This thing I like to call knowledge management (KM for short) reminds me of another time in my career where having certain skills and experience didn’t seem to make the “big leagues” of professions. Yet, what I learned then seems all too appropriate for what I’m doing today in KM. So much so that I submitted a presentation to KMWorld on the subject, and I’ll be facilitating a discussion there on Wednesday afternoon. Turning the Wayback Machine to the latter half of the ‘70s would find me at a very prestigious engineering-only school (today known as Kettering University) where mechanical engineering, electrical engineering, and chemical engineering ruled as the BMOC. Throw in the arcane major of industrial engineering (IE) and its even poorer cousin industrial administration, and you would see me there at the bottom of the food chain.
Yet, the courses, strategies, and techniques taught to me and my oft-derided brethren—time efficiency, operational effectiveness, systems design—have in many ways ensured that I ended up in KM (take that, you Chem E guys). I believe that’s because any industrial engineering approach has two important components that help it to meet its objectives:
- Reusing systems and methods in a consistent manner; and
- letting the people closest to the work help design the improvements.
To illustrate the first point, we go back to Frederick Winslow Taylor, arguably considered the father of industrial engineering. Using time and motion studies Taylor standardized the way work was done in his day, taking the “craft” out of work, and making it scientifically repeatable. In the same way, KM hopes to provide an environment of efficiency and consistency, something we usually refer to as being “in the flow of work.”

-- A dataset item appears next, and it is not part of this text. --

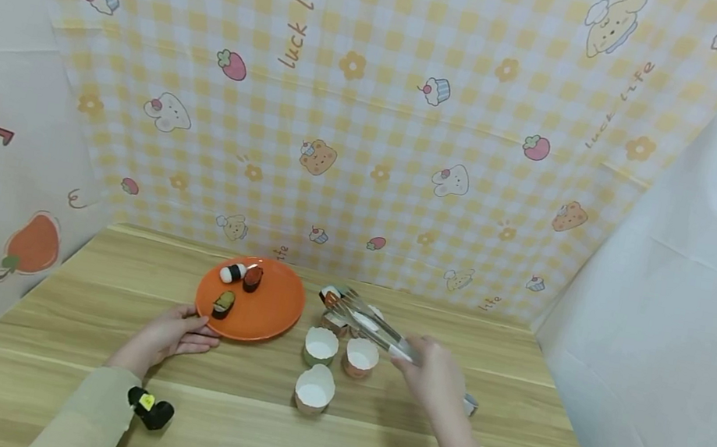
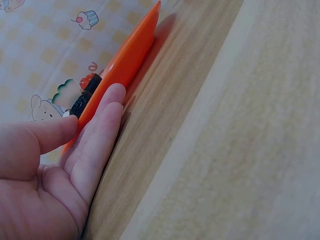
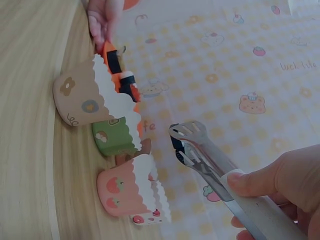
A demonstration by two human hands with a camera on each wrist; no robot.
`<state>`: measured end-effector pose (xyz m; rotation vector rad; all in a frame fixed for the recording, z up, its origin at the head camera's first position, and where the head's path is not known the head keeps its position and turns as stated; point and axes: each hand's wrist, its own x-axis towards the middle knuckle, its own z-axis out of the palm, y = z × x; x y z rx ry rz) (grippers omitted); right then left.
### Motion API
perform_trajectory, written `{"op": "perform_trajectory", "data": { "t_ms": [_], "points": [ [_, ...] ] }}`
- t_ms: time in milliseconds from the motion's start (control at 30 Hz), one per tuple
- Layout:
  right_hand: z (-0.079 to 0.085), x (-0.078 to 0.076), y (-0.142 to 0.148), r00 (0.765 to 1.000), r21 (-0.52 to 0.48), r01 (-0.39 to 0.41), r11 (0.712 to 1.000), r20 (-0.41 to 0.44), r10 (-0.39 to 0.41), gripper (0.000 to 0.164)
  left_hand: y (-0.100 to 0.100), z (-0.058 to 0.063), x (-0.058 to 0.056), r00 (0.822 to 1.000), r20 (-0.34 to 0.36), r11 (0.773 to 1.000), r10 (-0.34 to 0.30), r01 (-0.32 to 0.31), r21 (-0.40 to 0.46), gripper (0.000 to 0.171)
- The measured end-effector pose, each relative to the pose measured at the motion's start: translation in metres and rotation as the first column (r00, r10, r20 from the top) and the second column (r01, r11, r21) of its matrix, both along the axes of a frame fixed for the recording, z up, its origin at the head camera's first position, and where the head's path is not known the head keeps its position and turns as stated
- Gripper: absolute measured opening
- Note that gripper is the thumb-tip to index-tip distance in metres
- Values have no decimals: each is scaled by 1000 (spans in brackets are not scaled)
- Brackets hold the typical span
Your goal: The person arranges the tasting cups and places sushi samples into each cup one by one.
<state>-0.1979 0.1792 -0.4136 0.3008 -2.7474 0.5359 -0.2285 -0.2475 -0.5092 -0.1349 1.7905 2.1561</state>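
My left hand [image 1: 167, 338] pinches the near left rim of an orange plate [image 1: 272, 312], thumb at the top edge and fingers underneath. Three toy sushi pieces lie on the plate's left half: a white one with a black band [image 1: 232, 274], a red-topped one [image 1: 252, 279] and a yellowish-brown-topped one [image 1: 223, 304]. With my right hand [image 1: 436, 375] I grip metal tongs [image 1: 376, 329]. Between the slotted tips of the tongs is another sushi piece [image 1: 331, 296], orange, white and black, above the rear paper cups and right of the plate. The tips hide part of it.
Several paper baking cups stand mid-table: a brown one [image 1: 313, 394] nearest, a green one [image 1: 321, 349] and a pink one [image 1: 361, 360] behind it, and more at the rear, partly covered by the tongs. A checked cloth [image 1: 376, 116] hangs behind the wooden table [image 1: 210, 428].
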Motion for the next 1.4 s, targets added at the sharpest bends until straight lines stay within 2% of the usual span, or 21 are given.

Letting the people impacted by the work create the efficiencies and effectiveness only came later in the IE portfolio as trained IEs began to recognize that the repetitiveness of modern day manufacturing was seen by an operator eight hours a day, five days a week, for years on end and not only during a brief study by IEs with stopwatches and clipboards. My favorite recollection of such an employee-led improvement came as a story from a manufacturing plant manager. In his organization, there were no “professional IEs.” Rather, the work team themselves were responsible for the process improvements. In one case, after the day shift was over, the work team took a towmotor and moved several pieces of equipment around the plant floor for more efficiency. That’s also one of the goals of KM: to create an environment of engagement and participation such that the knowledge sharing becomes organic around the organization.
Throw in my other experience in project management, quality management, and operational excellence, and you have a coincidental but highly useful background to have fun in KM!